For this exercise, reproduce the entries below exactly, but only from the line containing "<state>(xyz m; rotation" through the line containing "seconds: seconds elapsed", both included.

● Available data:
★ ★ ★ ★ ★ ★ ★

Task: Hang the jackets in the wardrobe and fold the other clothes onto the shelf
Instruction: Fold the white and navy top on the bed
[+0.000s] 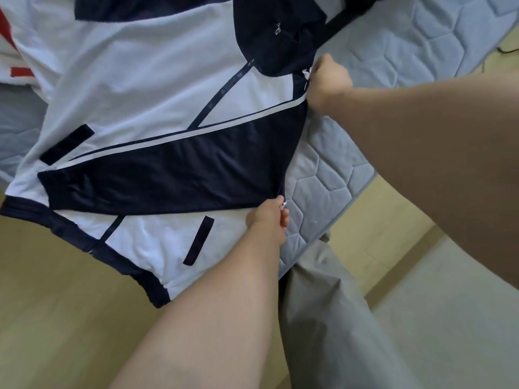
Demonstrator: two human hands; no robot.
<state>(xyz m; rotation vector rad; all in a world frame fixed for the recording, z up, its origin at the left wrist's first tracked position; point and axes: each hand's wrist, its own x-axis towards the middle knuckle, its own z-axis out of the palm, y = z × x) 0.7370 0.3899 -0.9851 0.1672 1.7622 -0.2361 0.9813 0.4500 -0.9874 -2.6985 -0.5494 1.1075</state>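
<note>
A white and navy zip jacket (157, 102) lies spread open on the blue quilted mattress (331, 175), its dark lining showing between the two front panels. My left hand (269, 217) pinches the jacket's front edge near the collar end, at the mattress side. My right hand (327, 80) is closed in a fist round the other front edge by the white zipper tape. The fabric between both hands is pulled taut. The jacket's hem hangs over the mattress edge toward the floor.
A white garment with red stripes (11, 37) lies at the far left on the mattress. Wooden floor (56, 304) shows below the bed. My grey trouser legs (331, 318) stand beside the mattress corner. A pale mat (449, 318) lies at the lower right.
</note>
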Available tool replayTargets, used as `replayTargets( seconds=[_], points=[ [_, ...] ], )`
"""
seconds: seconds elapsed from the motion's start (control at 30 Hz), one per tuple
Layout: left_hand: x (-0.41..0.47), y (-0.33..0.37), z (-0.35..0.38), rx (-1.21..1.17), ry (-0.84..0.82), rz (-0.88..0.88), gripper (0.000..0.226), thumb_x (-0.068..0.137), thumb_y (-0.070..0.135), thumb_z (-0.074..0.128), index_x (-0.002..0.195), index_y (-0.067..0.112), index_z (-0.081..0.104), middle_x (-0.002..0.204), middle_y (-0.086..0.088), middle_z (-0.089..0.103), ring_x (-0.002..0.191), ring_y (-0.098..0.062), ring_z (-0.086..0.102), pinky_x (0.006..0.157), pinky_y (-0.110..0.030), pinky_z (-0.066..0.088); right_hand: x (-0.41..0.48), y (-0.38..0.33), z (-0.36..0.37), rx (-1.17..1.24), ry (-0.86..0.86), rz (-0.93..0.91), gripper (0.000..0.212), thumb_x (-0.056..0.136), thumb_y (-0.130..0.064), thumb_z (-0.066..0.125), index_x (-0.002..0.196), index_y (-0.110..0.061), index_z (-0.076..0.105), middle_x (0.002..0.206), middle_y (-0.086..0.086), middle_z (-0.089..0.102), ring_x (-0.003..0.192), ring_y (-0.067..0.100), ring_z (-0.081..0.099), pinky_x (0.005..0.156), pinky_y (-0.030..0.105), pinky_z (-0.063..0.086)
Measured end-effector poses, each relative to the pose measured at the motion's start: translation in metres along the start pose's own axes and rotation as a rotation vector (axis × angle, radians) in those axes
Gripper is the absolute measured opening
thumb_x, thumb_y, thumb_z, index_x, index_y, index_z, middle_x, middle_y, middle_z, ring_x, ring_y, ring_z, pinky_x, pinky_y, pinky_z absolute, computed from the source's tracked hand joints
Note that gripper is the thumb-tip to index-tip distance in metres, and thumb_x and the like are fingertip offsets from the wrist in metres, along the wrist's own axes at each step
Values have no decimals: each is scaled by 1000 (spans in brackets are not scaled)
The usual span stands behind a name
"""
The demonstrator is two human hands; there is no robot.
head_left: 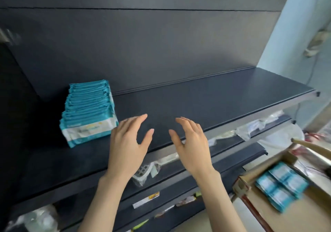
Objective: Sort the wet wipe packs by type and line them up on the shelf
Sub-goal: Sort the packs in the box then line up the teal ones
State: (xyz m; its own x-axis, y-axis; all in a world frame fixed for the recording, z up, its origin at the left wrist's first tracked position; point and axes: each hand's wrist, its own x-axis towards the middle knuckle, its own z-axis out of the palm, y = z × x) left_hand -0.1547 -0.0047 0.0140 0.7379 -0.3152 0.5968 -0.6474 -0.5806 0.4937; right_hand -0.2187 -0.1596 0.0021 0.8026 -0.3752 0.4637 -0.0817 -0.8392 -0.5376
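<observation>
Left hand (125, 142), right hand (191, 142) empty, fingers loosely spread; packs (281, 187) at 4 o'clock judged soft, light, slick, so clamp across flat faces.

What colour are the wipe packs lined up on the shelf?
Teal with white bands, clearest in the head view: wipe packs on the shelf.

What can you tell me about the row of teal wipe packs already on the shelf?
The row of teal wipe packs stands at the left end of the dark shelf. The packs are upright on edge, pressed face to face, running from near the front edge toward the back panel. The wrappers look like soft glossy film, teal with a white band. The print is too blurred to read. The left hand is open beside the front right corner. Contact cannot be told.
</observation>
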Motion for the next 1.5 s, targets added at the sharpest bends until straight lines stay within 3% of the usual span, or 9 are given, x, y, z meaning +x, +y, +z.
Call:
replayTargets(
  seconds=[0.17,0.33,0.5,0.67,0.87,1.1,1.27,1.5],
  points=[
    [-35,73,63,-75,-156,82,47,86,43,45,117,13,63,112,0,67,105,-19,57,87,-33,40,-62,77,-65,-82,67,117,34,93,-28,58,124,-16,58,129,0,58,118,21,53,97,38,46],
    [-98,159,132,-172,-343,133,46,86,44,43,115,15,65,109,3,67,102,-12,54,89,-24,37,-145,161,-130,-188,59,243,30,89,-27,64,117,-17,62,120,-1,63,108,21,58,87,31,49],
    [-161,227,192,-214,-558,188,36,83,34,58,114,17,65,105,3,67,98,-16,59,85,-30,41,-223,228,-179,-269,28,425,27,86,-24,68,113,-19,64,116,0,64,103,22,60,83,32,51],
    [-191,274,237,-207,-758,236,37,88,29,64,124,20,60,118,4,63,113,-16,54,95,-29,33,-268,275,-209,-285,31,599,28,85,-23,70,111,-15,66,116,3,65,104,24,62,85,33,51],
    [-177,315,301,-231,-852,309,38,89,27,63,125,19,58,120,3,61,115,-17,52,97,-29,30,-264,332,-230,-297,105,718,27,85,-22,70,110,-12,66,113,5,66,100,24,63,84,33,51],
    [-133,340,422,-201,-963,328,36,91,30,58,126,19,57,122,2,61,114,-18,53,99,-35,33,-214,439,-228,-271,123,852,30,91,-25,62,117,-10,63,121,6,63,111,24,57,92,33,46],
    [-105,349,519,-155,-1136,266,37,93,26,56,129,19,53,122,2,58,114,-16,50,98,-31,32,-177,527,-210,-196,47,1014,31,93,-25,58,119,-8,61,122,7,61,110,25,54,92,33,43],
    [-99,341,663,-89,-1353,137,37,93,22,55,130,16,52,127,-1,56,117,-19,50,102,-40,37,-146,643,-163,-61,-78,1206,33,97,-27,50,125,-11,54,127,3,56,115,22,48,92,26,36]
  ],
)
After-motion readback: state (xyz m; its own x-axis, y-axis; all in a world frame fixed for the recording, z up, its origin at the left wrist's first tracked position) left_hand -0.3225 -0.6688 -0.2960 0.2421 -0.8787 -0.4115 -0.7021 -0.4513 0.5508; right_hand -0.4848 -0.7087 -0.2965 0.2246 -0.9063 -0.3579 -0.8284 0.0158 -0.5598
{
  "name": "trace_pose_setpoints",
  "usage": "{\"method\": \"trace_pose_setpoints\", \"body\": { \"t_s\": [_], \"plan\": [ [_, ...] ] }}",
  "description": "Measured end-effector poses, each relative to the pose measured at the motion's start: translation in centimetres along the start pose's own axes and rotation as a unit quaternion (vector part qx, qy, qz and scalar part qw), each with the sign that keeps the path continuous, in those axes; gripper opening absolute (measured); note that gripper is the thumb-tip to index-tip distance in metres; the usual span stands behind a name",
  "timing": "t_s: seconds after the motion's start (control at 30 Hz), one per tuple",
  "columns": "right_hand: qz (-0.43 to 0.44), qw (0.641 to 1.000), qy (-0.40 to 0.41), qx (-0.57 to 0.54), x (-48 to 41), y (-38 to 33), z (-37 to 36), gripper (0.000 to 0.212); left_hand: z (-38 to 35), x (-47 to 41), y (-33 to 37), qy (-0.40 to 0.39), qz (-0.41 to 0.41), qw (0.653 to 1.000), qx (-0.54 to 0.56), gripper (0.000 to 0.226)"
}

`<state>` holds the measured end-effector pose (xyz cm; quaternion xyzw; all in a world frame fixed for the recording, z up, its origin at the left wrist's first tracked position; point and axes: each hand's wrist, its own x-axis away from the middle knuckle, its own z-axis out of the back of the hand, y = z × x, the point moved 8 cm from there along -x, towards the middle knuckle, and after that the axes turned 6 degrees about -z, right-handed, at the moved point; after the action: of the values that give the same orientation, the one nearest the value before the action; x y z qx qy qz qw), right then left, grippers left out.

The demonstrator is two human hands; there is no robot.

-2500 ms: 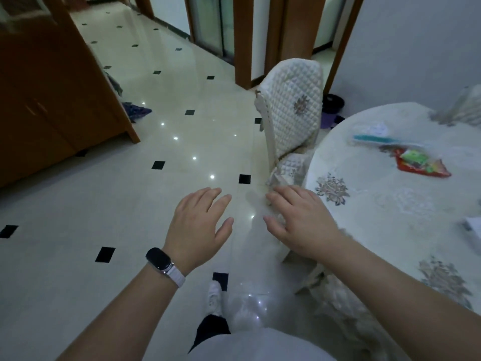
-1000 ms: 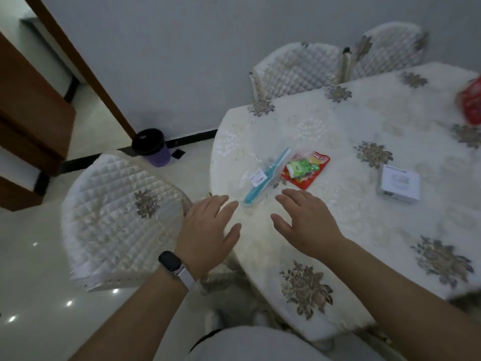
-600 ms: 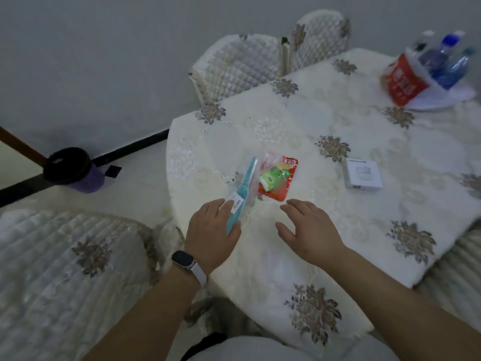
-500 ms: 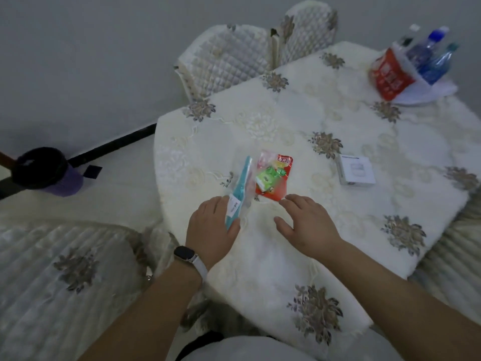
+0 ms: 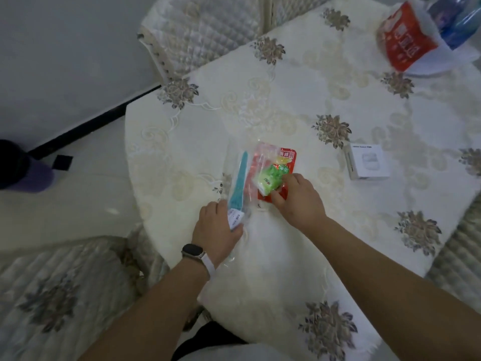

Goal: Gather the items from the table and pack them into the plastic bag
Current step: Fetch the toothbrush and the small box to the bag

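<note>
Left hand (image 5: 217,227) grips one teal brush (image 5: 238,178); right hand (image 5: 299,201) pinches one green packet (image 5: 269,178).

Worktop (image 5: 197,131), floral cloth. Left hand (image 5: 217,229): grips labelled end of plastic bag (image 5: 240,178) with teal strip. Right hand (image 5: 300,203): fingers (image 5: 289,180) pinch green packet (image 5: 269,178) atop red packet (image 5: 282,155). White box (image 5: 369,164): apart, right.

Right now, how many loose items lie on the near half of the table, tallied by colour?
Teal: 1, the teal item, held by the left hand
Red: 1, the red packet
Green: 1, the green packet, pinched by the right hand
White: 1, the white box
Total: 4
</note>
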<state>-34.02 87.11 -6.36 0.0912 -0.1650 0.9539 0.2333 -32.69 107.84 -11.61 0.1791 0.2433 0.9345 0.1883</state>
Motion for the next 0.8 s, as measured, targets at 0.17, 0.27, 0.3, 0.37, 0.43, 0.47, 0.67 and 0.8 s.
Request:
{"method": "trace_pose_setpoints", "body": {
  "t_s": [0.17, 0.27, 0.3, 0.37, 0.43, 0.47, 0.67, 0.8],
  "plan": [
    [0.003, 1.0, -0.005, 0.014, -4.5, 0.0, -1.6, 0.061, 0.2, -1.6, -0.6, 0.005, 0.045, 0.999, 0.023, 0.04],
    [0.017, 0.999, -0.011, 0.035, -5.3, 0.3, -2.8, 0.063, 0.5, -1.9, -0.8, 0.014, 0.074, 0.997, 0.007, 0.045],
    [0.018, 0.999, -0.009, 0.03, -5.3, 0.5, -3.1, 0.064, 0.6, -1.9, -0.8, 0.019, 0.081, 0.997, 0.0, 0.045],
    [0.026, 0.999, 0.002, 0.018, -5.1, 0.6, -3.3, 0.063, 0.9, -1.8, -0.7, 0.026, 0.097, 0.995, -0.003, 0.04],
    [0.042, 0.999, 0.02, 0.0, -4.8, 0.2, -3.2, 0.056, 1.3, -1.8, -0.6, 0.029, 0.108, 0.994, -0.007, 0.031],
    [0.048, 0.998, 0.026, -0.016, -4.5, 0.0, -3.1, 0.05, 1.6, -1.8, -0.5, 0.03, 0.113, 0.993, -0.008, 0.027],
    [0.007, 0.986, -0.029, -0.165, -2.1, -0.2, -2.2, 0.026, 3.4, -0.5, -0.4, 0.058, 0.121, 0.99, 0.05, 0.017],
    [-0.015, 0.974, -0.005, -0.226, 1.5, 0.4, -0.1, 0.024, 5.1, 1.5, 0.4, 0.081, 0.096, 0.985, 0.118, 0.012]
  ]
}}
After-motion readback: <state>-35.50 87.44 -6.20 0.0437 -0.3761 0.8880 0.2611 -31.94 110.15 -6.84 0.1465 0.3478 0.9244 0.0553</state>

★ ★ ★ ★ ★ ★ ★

● Response:
<state>(xyz m; rotation vector rad; all in a world frame fixed for the recording, z up, its origin at the left wrist's first tracked position; point and axes: each hand's wrist, its own x-axis towards the middle knuckle, its own z-axis out of the palm, y = z × x) 0.7370 0.3899 -0.9851 0.1672 1.7622 -0.2361 0.9813 0.4500 -0.9874 -2.6985 -0.5494 1.1075</state>
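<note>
A white and navy zip jacket (157, 102) lies spread open on the blue quilted mattress (331, 175), its dark lining showing between the two front panels. My left hand (269, 217) pinches the jacket's front edge near the collar end, at the mattress side. My right hand (327, 80) is closed in a fist round the other front edge by the white zipper tape. The fabric between both hands is pulled taut. The jacket's hem hangs over the mattress edge toward the floor.
A white garment with red stripes (11, 37) lies at the far left on the mattress. Wooden floor (56, 304) shows below the bed. My grey trouser legs (331, 318) stand beside the mattress corner. A pale mat (449, 318) lies at the lower right.
</note>
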Available tool replayTargets, used as `replayTargets( seconds=[_], points=[ [_, ...] ], )`
"""
seconds: seconds elapsed from the motion's start (control at 30 Hz), one per tuple

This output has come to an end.